Jean-Joseph Weerts (1 May 1846, Roubaix - 28 September 1927, Paris) was a French painter of Belgian origin who worked in the Academic style.

Biography
His father was a mechanical engineer who gave him his first introduction to drawing. Later, in 1858, he attended the Académie des Beaux-arts de Roubaix.

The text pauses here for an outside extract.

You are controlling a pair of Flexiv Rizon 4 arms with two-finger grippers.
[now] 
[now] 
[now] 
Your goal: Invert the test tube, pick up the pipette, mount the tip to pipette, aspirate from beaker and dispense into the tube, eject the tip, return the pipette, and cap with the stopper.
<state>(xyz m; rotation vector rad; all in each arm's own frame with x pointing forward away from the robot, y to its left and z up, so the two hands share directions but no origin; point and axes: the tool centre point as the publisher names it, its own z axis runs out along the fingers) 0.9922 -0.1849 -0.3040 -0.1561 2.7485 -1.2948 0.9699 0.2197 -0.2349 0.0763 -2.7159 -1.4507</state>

With a pension (stipend) from Roubaix, he enrolled at the École des Beaux-arts in 1867, working in the studios of Alexandre Cabanel.

He produced nearly 700 works, including portraits and paintings on historical and religious themes. The Death of Bara earned him the Légion d'honneur in 1884. He also decorated a number of public buildings throughout France and participated in several official projects for the Third Republic, including the Hôtel de Ville, the Sorbonne and the Hôtel des Monnaies. He also worked at the Limoges City Hall and the College of Medicine in Lyon.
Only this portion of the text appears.